Still, Dallas didn’t win 57 games by some fluke, and they aren’t merely referred to as contenders just to create cross-Conference symmetry. At various points in the season, the Mavs played at a championship-worthy level on both ends of the court. They just need to tap into what it is that made them great earlier in the year. We know Dallas is capable, even if they didn’t play their best basketball in the final weeks of the regular season; here’s how the Mavs can turn that capability into their first ever NBA title:

1. Align a productive offense with an effective defense

Dallas began the 2010-2011 campaign as a highly effective defensive team with a struggling offense, transitioned into a highly effective defensive team with a fairly efficient offense, became a middling team rendered powerless by injuries, and then settled in as an inconsistent defensive team with an efficient offense. It’s been an interesting ride, to say the least.

Yet all of the ingredients are there for the Mavs. They’ve shown they can lock down on D, and their latest successes have come by way of efficient scoring. They just need to find a way to play solid basketball on both ends at the same time, something the Mavs haven’t really been able to do for a significant stretch all season. Caron Butler’s absence certainly makes things far more difficult than they could have been, but this is the hand Dallas was dealt. It’s up to those healthy enough to play to return to the root of their early season success without compromising the integrity of their offense — a tall order, but hardly impossible.

2. Get the most out of Rodrigue Beaubois

Even though the defensive end has been more problematic for the Mavs of late, a shot in the arm on offense couldn’t hurt. Theoretically, that’s where we could throw in an “Enter Rodrigue Beaubois,” but the second-year guard clearly has no sense of theatrical timing.

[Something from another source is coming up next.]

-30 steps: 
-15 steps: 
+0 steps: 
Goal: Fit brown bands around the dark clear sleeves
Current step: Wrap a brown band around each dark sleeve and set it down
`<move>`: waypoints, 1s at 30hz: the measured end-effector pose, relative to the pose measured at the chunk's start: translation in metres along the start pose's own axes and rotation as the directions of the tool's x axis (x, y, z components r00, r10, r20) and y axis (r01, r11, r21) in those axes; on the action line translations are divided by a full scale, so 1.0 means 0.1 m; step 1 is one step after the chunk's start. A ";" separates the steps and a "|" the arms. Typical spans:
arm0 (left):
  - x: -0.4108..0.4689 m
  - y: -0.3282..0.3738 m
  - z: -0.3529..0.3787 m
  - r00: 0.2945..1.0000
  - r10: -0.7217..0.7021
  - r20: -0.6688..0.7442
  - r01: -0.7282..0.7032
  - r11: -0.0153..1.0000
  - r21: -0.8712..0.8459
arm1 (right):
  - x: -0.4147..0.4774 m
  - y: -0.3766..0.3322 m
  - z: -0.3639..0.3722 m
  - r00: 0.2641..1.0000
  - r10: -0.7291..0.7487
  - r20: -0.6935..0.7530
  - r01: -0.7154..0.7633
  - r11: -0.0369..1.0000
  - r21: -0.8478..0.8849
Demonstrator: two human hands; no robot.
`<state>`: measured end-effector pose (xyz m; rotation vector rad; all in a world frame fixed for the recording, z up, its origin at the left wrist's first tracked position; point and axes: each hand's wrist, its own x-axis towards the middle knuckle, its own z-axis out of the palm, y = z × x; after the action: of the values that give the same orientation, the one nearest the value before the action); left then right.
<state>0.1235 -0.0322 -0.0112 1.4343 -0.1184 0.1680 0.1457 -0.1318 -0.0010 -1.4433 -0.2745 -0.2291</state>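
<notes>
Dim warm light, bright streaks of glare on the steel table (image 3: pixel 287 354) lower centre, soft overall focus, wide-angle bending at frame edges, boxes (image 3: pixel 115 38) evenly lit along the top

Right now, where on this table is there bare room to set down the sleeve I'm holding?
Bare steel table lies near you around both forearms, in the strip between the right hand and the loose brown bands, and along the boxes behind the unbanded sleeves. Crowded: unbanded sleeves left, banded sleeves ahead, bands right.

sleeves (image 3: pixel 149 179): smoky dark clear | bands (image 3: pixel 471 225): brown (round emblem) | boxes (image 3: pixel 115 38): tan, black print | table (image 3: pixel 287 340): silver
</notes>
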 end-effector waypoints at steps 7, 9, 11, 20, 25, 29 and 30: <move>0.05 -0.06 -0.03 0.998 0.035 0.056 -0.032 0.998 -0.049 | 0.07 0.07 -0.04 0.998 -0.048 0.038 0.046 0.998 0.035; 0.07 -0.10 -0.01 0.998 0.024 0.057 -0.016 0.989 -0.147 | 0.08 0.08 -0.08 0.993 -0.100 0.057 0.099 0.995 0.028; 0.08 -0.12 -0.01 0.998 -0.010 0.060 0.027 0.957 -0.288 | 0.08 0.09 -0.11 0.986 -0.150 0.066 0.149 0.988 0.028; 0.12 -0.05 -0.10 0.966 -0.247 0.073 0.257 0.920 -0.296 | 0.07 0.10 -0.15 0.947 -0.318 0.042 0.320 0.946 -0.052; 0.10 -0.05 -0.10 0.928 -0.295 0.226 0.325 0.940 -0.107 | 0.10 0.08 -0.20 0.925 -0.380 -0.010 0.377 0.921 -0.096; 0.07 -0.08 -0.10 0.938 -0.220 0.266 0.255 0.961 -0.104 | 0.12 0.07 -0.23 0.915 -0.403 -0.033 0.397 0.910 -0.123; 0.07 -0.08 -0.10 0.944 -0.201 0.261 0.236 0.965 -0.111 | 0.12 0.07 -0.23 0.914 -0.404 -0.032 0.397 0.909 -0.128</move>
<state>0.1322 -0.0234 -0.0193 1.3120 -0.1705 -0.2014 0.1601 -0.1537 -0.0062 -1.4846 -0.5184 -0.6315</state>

Beaubois made his long-awaited return from a lingering foot injury soon after Caron Butler had been ruled out for the remainder of the regular season, a fortunate development for a Maverick team in need of Beaubois’ offensive skills. Yet since returning, Beaubois has been largely underwhelming; while slotted at either guard position, Beaubois has wobbled between being overly tentative to trying to force the action. That inability to find a stable middle ground may have cost Beaubois a spot in the rotation for the playoffs, too, as Rick Carlisle opted to remove the erratic — but intriguing — guard from the starting lineup for the Mavs’ final regular season game.

Still, Carlisle will have to reverse course in desperation if the Mavs aren’t able to revive their depressed defense. Beaubois still has the potential to be a series changer if he can center himself, and Dallas will likely need him to bring tangible offensive benefit if they’re to go on a deep playoff run. Dirk Nowitzki and Shawn Marion have become the only stable scorers in the Mavs’ rotation, and if Beaubois could balance the struggles of Jason Terry or Jason Kidd with a productive outing once in awhile, it could go a long way toward relieving Nowitzki and Marion from excessive defensive pressure.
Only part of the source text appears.